● **REQUIRED WORK**
The lines below starting at the line containing "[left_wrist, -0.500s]" and ending at the line containing "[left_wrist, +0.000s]" are to be repeated exactly, with both ends kept and nothing else added.
______________________________
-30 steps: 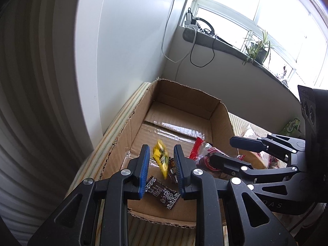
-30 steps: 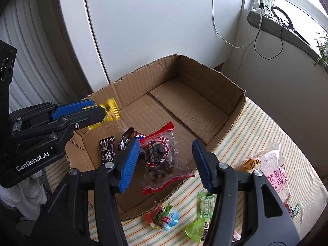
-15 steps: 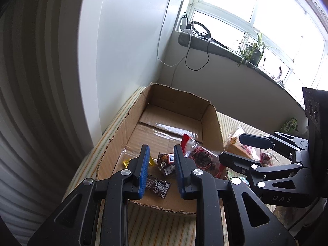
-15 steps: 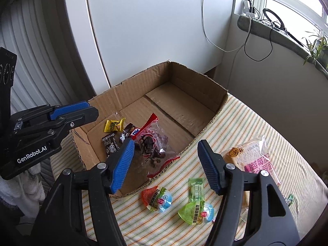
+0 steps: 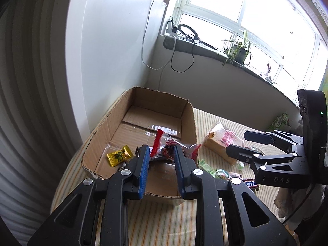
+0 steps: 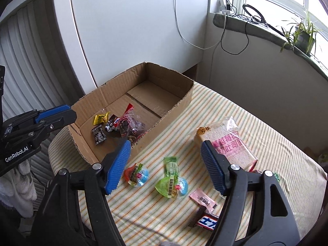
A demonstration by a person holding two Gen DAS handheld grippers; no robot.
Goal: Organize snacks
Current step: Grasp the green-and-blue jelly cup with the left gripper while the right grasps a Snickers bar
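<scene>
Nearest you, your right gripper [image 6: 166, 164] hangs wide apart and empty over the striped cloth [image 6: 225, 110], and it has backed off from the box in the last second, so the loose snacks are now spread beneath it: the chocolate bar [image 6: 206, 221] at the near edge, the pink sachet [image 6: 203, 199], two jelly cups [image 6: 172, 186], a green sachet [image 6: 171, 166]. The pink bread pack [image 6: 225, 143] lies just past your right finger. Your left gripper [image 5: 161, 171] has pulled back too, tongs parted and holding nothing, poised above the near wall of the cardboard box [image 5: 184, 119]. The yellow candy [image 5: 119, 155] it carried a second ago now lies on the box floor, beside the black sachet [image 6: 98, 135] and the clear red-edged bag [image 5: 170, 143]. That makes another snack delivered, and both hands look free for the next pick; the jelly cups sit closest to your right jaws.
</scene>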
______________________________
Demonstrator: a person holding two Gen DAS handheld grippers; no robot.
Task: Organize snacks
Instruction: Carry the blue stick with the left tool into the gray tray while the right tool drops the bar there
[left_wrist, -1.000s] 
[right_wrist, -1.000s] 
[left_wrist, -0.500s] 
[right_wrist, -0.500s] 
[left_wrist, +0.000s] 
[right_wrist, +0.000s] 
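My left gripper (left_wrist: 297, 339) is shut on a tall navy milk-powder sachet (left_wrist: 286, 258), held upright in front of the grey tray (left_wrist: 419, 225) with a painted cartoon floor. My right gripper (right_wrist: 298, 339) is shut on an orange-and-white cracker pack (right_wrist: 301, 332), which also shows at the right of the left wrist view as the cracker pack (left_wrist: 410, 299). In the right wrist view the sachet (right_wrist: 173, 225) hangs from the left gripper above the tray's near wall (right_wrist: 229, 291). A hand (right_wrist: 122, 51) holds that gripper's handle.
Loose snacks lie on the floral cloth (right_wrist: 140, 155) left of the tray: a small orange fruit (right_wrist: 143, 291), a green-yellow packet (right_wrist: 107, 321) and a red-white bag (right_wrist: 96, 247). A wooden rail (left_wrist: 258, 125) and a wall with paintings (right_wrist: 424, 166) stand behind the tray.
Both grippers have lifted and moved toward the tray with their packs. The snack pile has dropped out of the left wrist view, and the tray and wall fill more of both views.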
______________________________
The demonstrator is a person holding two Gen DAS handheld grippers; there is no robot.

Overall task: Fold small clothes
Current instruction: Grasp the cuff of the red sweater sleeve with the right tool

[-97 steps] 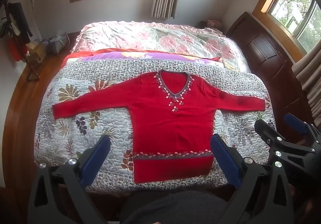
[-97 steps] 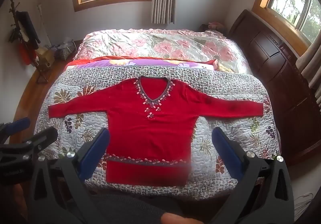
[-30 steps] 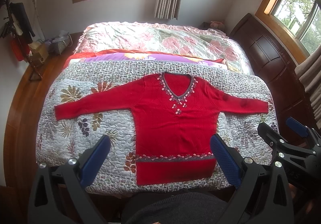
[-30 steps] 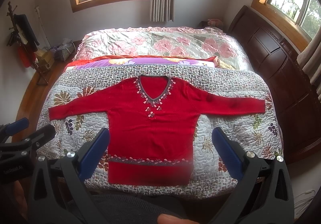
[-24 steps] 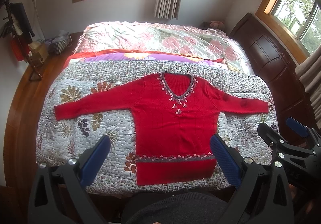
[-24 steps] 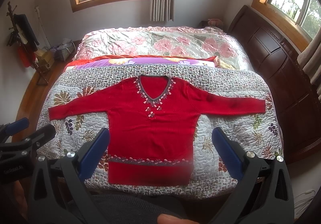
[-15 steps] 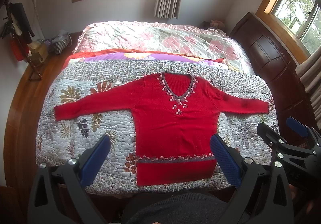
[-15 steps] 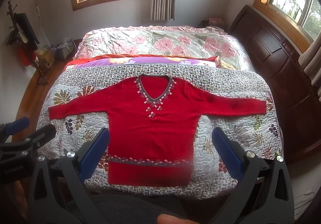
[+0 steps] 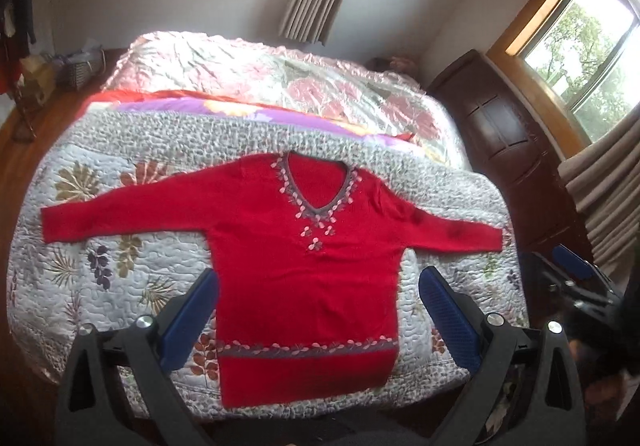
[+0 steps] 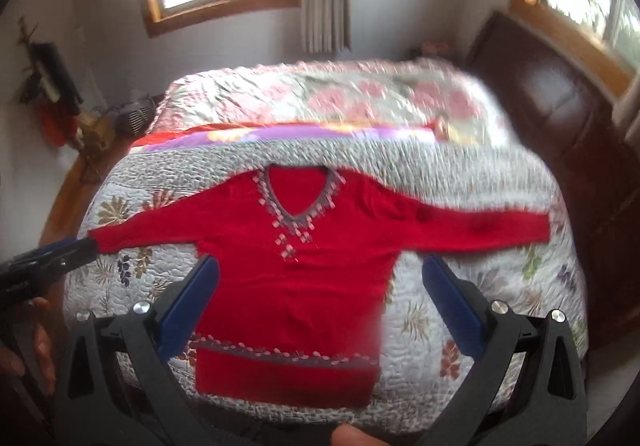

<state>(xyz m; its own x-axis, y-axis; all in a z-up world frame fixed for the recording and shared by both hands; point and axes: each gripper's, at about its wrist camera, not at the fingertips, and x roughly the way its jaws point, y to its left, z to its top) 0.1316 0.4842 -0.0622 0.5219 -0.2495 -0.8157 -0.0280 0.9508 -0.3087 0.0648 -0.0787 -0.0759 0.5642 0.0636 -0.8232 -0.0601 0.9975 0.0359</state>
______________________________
● **EXERCISE OUTPUT**
[left_wrist, -0.500s] 
[right_wrist, -0.500s] 
[left_wrist, +0.000s] 

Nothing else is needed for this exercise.